# WHAT TO PRODUCE:
Scan the entries for "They". Every line that holds it is to be copied.

(Saved data entries)

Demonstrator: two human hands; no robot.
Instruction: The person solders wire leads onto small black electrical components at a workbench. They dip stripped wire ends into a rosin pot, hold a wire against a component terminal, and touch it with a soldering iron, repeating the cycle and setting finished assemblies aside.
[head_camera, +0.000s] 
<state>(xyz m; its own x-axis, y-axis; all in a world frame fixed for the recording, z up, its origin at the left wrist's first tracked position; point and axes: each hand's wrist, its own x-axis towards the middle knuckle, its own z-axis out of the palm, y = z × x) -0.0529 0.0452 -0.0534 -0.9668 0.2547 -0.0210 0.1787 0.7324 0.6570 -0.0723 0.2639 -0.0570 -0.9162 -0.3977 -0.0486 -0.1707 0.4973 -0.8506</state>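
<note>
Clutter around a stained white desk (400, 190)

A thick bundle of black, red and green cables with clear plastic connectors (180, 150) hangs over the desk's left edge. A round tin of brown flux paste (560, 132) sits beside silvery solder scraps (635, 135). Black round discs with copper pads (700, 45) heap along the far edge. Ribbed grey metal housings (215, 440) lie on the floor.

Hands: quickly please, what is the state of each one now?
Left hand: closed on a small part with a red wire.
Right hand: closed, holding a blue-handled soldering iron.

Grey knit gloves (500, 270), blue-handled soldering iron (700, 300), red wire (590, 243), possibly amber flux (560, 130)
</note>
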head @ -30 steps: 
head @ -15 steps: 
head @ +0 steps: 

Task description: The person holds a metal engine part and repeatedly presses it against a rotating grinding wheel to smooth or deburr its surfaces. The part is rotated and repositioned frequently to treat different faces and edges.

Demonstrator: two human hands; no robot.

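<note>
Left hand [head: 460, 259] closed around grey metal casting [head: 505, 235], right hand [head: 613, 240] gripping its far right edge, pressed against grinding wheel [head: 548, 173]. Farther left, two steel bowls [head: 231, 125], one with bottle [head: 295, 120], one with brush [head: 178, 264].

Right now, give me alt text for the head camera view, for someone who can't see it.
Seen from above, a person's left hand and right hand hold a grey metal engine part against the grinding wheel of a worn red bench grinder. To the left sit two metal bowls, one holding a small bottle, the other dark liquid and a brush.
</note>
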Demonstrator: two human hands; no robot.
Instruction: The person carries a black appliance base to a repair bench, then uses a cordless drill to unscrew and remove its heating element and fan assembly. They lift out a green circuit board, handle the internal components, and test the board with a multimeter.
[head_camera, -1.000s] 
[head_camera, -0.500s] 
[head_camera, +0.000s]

# RESULT OF THE TASK:
Instruction: The person solders wire leads onto small black electrical components at a workbench. They dip stripped wire ends into a rosin pot, hold a wire against a component terminal, and touch it with a soldering iron, repeating the cycle and setting finished assemblies aside.
Instruction: The person carries a black appliance base to a repair bench, then uses a cordless drill to unscrew and remove its heating element and fan assembly. They lift out a green circuit board, handle the internal components, and test the board with a multimeter.

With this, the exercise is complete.